Funding and Affiliations
Funding and Affiliated Institutions and Organisations
This research network is part of the project 'Bridging Across Disciplines: Medieval Visions of Modern Science', funded by the British Academy as part of the Rising Star Public Engagement award. It is linked to the more ambitious APEX project, 'Before and After Halley: Medieval Visions of Modern Science' funded by the Leverhulme Trust, Royal Society, British Academy and Royal Academy of Engineering in support of outstanding interdisciplinary research and collaboration across disciplines, with a particular emphasis on the boundary between science and the humanities.

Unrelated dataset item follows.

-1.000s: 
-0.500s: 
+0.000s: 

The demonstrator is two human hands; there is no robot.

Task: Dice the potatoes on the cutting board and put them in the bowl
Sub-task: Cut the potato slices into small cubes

The project ‘Before and After Halley: Medieval Visions of Modern Science’, led by Dr Marilina Cesario from Queen’s University Belfast in collaboration with astrophysicist Dr Pedro Lacerda, renegotiates the meaning and importance of medieval science and demonstrates how medieval records of comets can help test the theory of the existence of the elusive Planet 9. This ground-breaking project, for the first time, looks at celestial occurrences, as they appear in English, Irish, Western European and Russian Chronicles from the 9th to the 12th centuries from a fresh perspective, by relying on up-to-date scientific tools in an attempt to demonstrate the importance of astronomy and scientific thought in early medieval Europe. This project is also motivated by a strong scientific goal: to test the theory that our solar system includes an additional, undiscovered planet. In the past year or two, analysis of orbits of small bodies in the outer solar system has led to speculation that a distant planet, twice the mass of Neptune and twenty times more distant, may await discovery.